That’s it for here today. But I did manage a posting at Samizdata, after what I suspect may have been my longest gap there since I started in 2002. This posting started out as something for here, but then I thought: no, there. I really want to do more for Samizdata. I know I keep saying that, but I do. Thank goodness for Natalie Solent, who seems to be responsible for well over half the Samizdata output these days. Here’s hoping I can alter that ratio a bit.

Originally posted at Brian Micklethwait’s Old Blog

Robert R. Reilly on the nature of Saudi power

I am currently reading The Closing of the Muslim Mind, by Robert R. Reilly, with a view to reviewing it for Samizdata. Brilliant. For as long as I’ve been reading this book, finishing reading it has been my number one concern. Shoving up brilliant stuff here has … not.

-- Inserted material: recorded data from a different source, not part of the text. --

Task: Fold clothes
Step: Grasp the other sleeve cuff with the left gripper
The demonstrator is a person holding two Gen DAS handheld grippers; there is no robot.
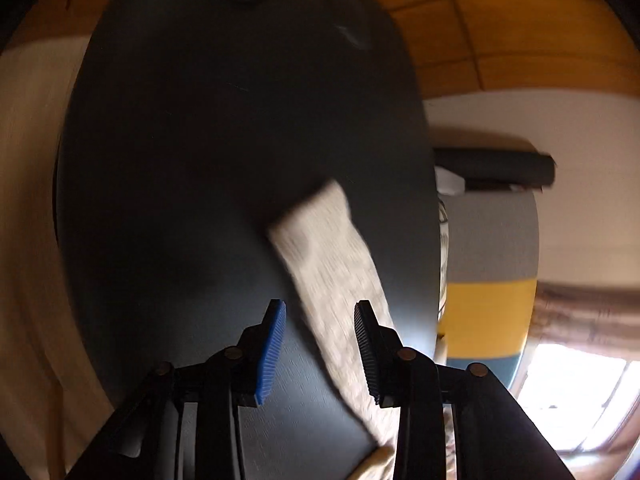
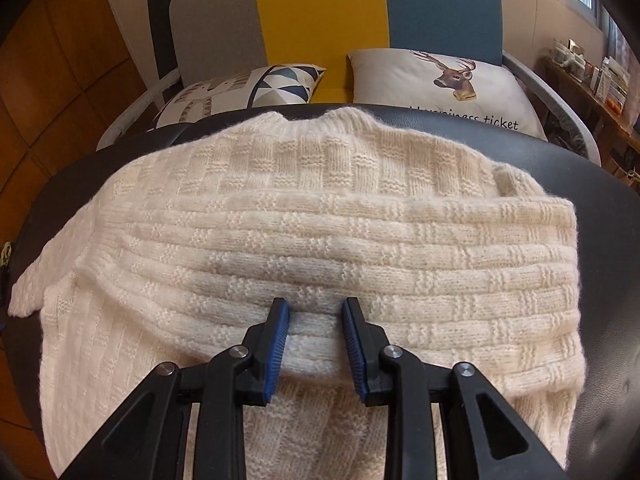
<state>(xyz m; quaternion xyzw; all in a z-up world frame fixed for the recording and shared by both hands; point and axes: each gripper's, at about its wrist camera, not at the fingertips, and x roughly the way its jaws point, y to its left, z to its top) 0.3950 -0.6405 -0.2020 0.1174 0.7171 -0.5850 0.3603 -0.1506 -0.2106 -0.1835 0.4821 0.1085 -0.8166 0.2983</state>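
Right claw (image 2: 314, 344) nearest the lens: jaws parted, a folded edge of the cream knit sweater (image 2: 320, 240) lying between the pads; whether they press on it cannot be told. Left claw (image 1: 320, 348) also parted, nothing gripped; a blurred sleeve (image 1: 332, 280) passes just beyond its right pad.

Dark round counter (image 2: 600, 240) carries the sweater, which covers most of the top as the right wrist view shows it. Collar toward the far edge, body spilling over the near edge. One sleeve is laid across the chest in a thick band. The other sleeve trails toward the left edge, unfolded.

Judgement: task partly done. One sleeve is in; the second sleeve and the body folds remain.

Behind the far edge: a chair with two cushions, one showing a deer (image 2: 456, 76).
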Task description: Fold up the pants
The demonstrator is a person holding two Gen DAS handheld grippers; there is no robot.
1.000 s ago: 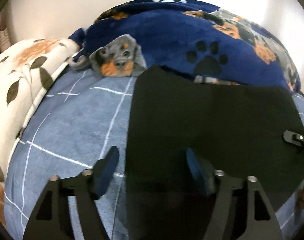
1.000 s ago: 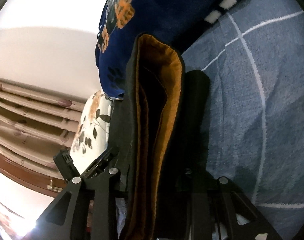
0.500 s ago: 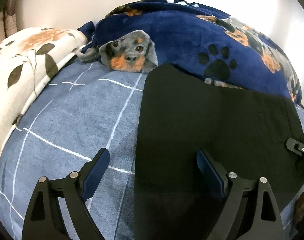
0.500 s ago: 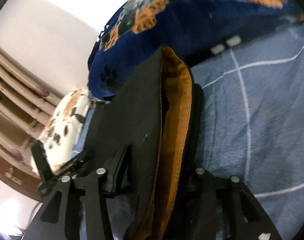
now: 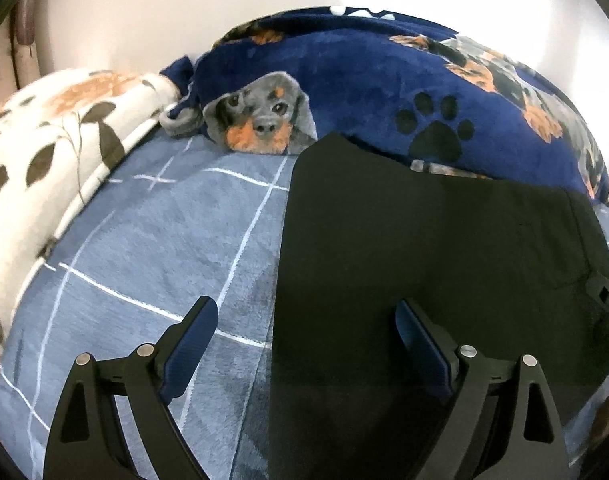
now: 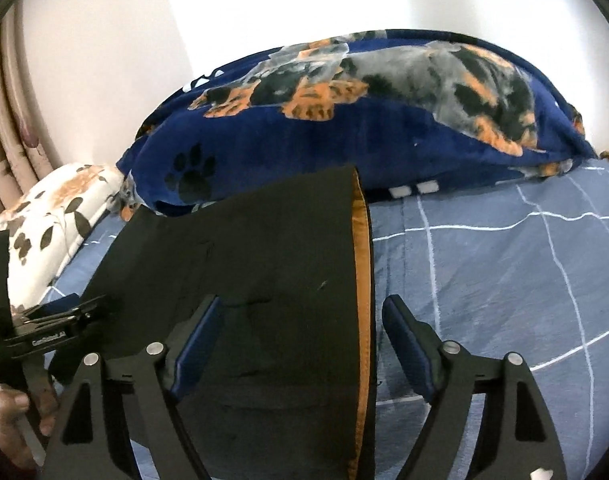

Some Facebook friends of mine have been choosing the books that have most influenced their thinking, and this book looks like it will be added to my list.

Here is a typically illuminating paragraph from this book (on page 144 of my paperback edition – which I am happy to note is towards the end of it):

The enormous influence of Saudi Arabia today in the Muslim world is often thought by Westerners to be almost completely due to its oil wealth – petro-Islam. However, this discounts the fact that many Muslims, including in countries like Egypt, which are traditionally opposed to Saudi Arabia, see this wealth as a direct gift from Allah. Can it be only an accident that these treasures are under the sands of this particular country? No, they must be there as a reward to the Saudis for following the true path. Why else would the oil be there? – a question that has to be answered not by geologists, but within the understanding that God has directly placed the oil there as He directly does all things. The presence of petroleum gives credence to the Saudi claim that its Wahhabi form of Islam is the legitimate one. It is because of the oil that other Muslims are willing to give this claim consideration. This is why Wahhabism has spread so significantly, even in parts of the world like Indonesia that would seem, from their cultural backgrounds, to have little sympathy with its radical literalism. Therefore, it is not only through Saudi oil largess but also because of where the oil is that Wahhabism enjoys such prominence.

For the sort of Muslim Reilly is writing about (and that’s a hell of a lot of them), what we in the West refer to as “reality” is continuously created by Allah, in a succession of miraculous whims. Even to study the laws of nature is to presume to place limits on what Allah might choose to do, and is accordingly a blasphemy. Whatever happens was done by Allah, and is accordingly right. Might is right.

And if the Saudis have most of the financial clout in the Muslim world, that means Allah must be on their side.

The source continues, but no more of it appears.